Sep 10, 2020
New computational model stands to make nuclear magnetic resonance an even more powerful tool for researchers
Posted by Saúl Morales Rodriguéz in categories: chemistry, materials
Scientists at the U.S. Department of Energy’s Ames Laboratory have developed a new computational model that has opened up the potential to make one of their most powerful research tools even more so.
A particularly important tool in a chemist’s arsenal is Nuclear Magnetic Resonance (NMR) spectroscopy. An NMR spectrometer measures the response of atomic nuclei to excitation with radiofrequency waves. This can provide researchers with atomic-level information about the physical, chemical, and electronic properties of materials, including those that are non-crystalline.
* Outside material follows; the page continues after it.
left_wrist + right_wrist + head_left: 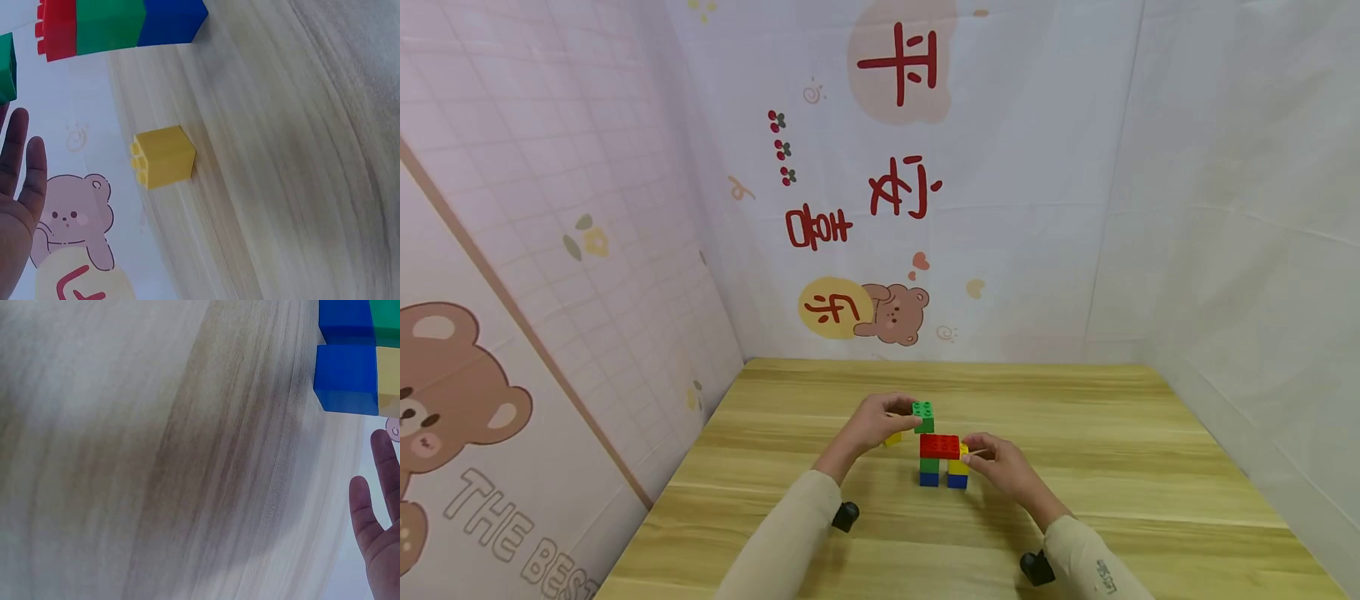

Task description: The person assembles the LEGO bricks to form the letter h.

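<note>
My left hand [880, 419] pinches a green brick [923, 417] by its left side, above a small arch of toy building bricks. A red brick [939, 447] lies across the top of two columns. The left column is a green brick [929, 465] on a blue brick [928, 480]. On the right, a yellow brick [958, 467] sits on another blue brick [345, 378]. My right hand [1006, 468] pinches the yellow brick's upper right part, thumb in front; in the right wrist view that grip is cut off, with two fingers extended beside the column.
A loose yellow brick [167, 157] stands on the wooden table [790, 533] behind the left hand, partly hidden in the head view. Black devices [846, 517] sit at both wrists. Printed cloth walls [1022, 208] enclose the table's back and sides.
</note>
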Tool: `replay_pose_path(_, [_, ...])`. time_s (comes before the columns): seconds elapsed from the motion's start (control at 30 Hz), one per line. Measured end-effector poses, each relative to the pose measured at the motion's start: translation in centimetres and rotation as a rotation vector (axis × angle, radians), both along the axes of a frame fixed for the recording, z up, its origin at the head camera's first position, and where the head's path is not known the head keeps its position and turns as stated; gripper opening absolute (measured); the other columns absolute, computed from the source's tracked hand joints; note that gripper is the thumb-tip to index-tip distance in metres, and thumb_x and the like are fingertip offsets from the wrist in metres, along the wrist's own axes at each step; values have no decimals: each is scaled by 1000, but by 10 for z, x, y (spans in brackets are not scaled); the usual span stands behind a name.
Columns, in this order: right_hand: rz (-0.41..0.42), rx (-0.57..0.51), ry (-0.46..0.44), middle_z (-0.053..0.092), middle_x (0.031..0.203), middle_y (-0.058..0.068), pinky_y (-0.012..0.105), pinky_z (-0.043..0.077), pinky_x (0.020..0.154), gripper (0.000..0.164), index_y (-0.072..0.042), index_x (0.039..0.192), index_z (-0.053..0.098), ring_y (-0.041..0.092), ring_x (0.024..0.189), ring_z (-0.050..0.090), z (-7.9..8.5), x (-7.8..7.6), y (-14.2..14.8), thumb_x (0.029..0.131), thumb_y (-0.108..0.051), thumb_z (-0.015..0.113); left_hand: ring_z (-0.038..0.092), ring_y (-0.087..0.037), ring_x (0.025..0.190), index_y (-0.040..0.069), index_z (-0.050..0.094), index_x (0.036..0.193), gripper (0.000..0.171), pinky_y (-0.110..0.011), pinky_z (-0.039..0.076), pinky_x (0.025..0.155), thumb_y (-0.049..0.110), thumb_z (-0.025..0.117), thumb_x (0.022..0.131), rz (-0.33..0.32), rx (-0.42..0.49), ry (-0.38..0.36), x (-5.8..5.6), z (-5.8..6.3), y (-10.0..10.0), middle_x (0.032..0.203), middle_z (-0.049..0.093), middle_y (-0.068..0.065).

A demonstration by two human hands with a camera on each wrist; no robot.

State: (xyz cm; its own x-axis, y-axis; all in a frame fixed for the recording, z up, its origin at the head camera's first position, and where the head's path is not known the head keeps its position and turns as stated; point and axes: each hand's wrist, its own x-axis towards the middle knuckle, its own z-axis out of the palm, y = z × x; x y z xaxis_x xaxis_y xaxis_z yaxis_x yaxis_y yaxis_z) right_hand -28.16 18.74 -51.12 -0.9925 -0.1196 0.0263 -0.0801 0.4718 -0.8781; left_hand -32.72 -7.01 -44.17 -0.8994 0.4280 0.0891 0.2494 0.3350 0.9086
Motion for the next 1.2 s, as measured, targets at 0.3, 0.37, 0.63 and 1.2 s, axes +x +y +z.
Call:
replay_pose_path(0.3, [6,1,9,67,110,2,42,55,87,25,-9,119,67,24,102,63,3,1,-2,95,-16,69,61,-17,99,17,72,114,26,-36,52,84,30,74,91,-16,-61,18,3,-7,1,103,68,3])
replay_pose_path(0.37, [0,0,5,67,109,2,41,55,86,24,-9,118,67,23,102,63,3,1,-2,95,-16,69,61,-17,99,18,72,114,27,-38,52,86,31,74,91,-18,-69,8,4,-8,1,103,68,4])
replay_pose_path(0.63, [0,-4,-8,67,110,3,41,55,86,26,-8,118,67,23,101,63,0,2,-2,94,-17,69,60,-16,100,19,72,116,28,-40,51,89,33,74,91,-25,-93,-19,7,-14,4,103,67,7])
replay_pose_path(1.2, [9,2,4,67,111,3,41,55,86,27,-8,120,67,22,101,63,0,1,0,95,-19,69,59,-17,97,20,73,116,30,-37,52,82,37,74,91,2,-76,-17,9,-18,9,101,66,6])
Dynamic Nuclear Polarization (DNP) NMR is an “ultra” version of NMR, which excites unpaired electrons in radicals and transfers their high spin polarization to the nuclei in the sample being analyzed, resulting in faster, more detailed data. Ames Laboratory has developed DNP-NMR to probe very weak but important chemical signatures, and reduce experimental times from days to minutes.
Computational methods play an important role in experts’ understanding of DNP-NMR, especially for improving the design and execution of experiments using it. Until now, however, the work been limited in scope, and improvements in DNP-NMR techniques have tended to rely on some degree of “serendipity,” according to Fred Perras, an Associate Scientist at Ames Laboratory and a 2020 recipient of a DOE Office of Science Early Career Research Award.